§ Exercise directions
With the listing in front of you, retype it exactly.

§ Dataset excerpt
◆ ◆ ◆

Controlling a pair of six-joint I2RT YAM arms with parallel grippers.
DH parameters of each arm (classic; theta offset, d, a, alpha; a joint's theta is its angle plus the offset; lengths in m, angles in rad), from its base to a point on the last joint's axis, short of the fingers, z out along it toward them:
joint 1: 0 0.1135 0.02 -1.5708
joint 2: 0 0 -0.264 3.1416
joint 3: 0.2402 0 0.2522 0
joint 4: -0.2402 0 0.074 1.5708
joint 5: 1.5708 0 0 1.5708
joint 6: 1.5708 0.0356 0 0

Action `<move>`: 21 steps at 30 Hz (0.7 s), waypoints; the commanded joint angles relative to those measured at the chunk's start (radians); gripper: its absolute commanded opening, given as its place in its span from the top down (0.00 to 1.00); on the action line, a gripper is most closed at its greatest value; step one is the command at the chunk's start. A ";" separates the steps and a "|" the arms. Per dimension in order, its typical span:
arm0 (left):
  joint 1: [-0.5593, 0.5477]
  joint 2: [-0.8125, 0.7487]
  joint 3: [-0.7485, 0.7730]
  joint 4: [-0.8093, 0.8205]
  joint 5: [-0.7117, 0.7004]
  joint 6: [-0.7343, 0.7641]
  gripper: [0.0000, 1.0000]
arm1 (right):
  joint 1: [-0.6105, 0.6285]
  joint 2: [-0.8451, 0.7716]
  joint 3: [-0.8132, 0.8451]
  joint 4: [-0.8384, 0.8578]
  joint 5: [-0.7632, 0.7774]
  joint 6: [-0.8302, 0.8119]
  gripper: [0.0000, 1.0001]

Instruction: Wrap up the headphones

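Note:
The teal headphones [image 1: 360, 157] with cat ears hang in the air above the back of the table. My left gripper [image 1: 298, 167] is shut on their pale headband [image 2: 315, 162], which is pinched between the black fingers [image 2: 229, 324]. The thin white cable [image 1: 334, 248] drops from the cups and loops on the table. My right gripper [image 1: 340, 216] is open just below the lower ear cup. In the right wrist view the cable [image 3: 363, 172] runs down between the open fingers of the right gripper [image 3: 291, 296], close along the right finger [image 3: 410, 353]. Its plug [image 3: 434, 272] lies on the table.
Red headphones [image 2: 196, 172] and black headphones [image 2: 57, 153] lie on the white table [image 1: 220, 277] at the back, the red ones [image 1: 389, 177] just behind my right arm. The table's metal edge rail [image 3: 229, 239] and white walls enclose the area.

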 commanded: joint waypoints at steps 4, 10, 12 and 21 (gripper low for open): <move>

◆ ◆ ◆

§ Output below
Controlling a pair of six-joint I2RT YAM arms with parallel grippers.
DH parameters of each arm (classic; theta offset, d, a, alpha; a joint's theta is its angle plus the offset; lengths in m, angles in rad), from its base to a point on the last joint's axis, short of the fingers, z out along it toward them:
joint 1: 0 0.1135 0.02 -1.5708
joint 2: 0 0 -0.264 3.1416
joint 3: 0.2402 0 0.2522 0
joint 4: -0.2402 0 0.074 1.5708
joint 5: 1.5708 0 0 1.5708
joint 6: 1.5708 0.0356 0 0

Action `<move>`: 21 steps at 30 Hz (0.7 s), waypoints; the commanded joint angles relative to those measured at the chunk's start (radians); gripper: its absolute commanded opening, given as its place in its span from the top down (0.00 to 1.00); on the action line, a gripper is most closed at its greatest value; step one is the command at the chunk's start. A ";" separates the steps and a "|" the arms. Per dimension in order, its typical span:
arm0 (left):
  joint 1: [-0.5593, 0.5477]
  joint 2: [-0.8125, 0.7487]
  joint 3: [-0.7485, 0.7730]
  joint 4: [-0.8093, 0.8205]
  joint 5: [-0.7117, 0.7004]
  joint 6: [-0.7343, 0.7641]
  gripper: [0.0000, 1.0000]
arm1 (right):
  joint 1: [-0.6105, 0.6285]
  joint 2: [-0.8451, 0.7716]
  joint 3: [-0.8132, 0.8451]
  joint 4: [-0.8384, 0.8578]
  joint 5: [-0.7632, 0.7774]
  joint 6: [-0.8302, 0.8119]
  gripper: [0.0000, 1.0001]

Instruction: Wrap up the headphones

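Note:
The teal headphones [image 1: 360, 157] with cat ears hang in the air above the back of the table. My left gripper [image 1: 298, 167] is shut on their pale headband [image 2: 315, 162], which is pinched between the black fingers [image 2: 229, 324]. The thin white cable [image 1: 334, 248] drops from the cups and loops on the table. My right gripper [image 1: 340, 216] is open just below the lower ear cup. In the right wrist view the cable [image 3: 363, 172] runs down between the open fingers of the right gripper [image 3: 291, 296], close along the right finger [image 3: 410, 353]. Its plug [image 3: 434, 272] lies on the table.
Red headphones [image 2: 196, 172] and black headphones [image 2: 57, 153] lie on the white table [image 1: 220, 277] at the back, the red ones [image 1: 389, 177] just behind my right arm. The table's metal edge rail [image 3: 229, 239] and white walls enclose the area.
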
 commanded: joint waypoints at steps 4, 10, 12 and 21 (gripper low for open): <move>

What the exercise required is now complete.